Wendy : Il faut que je t'avoue quelque chose. Si j'ai été sincère depuis le début, je ne t'ai pas dit quelque chose d'important, qui aurait peut-être changé notre relation. Vois-tu, je possède une pierre. Elle est cachée, car située dans un endroit où il n'est pas habituel de trouver une pierre : mon genou. Mais son pouvoir n'en est pas moins important. Je... Je lis dans les pensées des gens... Je n'en fait usage que sur mes employeurs, pour connaître leurs désirs, afin que je ne commette jamais d'impairs. Quelques fois sur les gens, pour savoir ce qu'ils cachent. Mais toi, jamais l'envie de te sonder ne m'a effleurée. Ton renfermement n'est pas une mauvaise chose, tu désires cacher certaines choses sur toi, et je le respecte.
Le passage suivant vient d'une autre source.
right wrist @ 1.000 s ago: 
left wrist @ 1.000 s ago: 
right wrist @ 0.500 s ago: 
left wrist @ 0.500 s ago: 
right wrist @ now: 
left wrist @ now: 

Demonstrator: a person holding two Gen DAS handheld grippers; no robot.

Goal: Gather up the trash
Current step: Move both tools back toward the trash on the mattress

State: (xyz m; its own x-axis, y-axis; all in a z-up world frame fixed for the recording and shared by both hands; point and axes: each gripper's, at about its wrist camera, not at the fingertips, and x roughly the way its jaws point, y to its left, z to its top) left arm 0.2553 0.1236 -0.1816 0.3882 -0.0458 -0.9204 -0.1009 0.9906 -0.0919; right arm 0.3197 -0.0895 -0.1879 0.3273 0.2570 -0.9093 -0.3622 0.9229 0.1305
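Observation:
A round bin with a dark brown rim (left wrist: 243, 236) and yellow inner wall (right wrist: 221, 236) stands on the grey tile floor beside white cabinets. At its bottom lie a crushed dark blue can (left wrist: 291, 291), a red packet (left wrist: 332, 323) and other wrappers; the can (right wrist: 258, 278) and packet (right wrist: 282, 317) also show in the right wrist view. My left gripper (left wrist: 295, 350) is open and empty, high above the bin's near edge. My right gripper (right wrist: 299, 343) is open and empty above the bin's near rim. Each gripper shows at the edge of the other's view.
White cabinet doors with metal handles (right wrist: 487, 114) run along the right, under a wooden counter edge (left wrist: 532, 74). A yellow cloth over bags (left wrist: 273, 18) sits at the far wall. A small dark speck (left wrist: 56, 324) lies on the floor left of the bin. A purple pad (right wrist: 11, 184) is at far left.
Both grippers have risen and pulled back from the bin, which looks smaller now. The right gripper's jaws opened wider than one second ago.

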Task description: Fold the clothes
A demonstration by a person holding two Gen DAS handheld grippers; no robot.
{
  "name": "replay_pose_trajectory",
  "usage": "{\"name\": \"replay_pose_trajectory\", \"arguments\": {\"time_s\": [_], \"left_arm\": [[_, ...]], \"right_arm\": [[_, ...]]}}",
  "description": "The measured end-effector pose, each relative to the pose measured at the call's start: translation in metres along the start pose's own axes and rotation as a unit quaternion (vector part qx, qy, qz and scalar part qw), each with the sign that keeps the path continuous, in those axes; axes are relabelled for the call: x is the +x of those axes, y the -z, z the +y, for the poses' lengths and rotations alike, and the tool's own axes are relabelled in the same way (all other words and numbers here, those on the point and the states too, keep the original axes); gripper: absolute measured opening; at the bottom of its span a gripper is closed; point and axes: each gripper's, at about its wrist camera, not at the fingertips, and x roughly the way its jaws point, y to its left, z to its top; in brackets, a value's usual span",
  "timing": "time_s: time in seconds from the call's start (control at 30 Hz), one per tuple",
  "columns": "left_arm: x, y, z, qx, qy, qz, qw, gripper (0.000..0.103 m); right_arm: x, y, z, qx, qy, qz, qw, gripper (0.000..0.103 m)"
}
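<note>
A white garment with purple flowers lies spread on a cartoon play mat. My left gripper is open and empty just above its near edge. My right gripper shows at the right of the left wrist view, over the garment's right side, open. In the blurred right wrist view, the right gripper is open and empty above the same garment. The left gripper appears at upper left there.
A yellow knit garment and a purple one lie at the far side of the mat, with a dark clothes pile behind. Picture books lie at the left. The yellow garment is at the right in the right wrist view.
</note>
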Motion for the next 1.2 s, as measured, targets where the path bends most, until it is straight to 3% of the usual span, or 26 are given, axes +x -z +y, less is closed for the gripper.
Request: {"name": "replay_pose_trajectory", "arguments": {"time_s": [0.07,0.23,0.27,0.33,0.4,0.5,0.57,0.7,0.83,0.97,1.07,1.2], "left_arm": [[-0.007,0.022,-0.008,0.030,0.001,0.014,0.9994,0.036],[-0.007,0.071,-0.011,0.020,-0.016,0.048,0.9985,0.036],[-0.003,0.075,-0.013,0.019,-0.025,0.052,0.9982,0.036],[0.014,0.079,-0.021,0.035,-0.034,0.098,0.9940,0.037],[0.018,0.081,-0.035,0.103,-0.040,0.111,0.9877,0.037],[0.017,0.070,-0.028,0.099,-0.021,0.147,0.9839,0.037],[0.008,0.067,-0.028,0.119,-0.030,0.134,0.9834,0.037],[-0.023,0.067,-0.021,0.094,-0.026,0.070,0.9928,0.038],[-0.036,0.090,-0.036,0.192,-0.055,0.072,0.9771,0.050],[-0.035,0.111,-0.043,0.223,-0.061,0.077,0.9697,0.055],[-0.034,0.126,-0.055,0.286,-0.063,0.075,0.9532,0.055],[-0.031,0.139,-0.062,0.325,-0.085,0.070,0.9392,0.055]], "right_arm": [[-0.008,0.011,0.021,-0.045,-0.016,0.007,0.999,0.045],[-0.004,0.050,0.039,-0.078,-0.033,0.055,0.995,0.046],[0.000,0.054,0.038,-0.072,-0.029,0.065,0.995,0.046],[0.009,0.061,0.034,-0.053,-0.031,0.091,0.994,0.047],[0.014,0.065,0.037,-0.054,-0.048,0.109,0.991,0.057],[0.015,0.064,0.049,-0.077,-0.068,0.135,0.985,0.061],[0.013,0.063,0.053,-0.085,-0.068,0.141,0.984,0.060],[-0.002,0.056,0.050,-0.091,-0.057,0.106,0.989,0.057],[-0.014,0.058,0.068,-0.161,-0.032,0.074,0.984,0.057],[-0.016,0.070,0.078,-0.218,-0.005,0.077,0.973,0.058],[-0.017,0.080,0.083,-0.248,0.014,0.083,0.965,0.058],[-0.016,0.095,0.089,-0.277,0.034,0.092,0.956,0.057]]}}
C'est pourquoi, dès que tu m'as refusé de dire autre chose que ton surnom, j'ai respecté ton choix. Je préfère parler et découvrir moi même, que tricher et arracher les informations sans le consentement.

Elle s'interrompit, consciente de ce que ses paroles pouvaient provoquer. Peut-être que le garçon n'aurait plus confiance en elle, ou au contraire, peut-être s'ouvrirait-il plus encore. Mais Wendy sentait au fond d'elle que cette révélation était quand même une chose importante, et que si le garçon commençait à se dévoiler, elle devrait le faire elle aussi. Quitte à perdre sa confiance. Mais c'était la seule chose qu'elle avait cachée, et elle ne pouvait plus le faire, devant la sincérité de Max.

Wendy : Pour ce qui est du fromage, mon Maître saura bien s'en passer ce soir. Je retournerai en chercher une autre fois, mais, merci quand même !

Elle tenta un bref sourire, mais appréhendait trop la réaction de Max quand à sa révélation. Alors, elle baissa les yeux, prit sa tasse de thé, et le sirota longuement. La température de l'eau était devenue acceptable, à présent.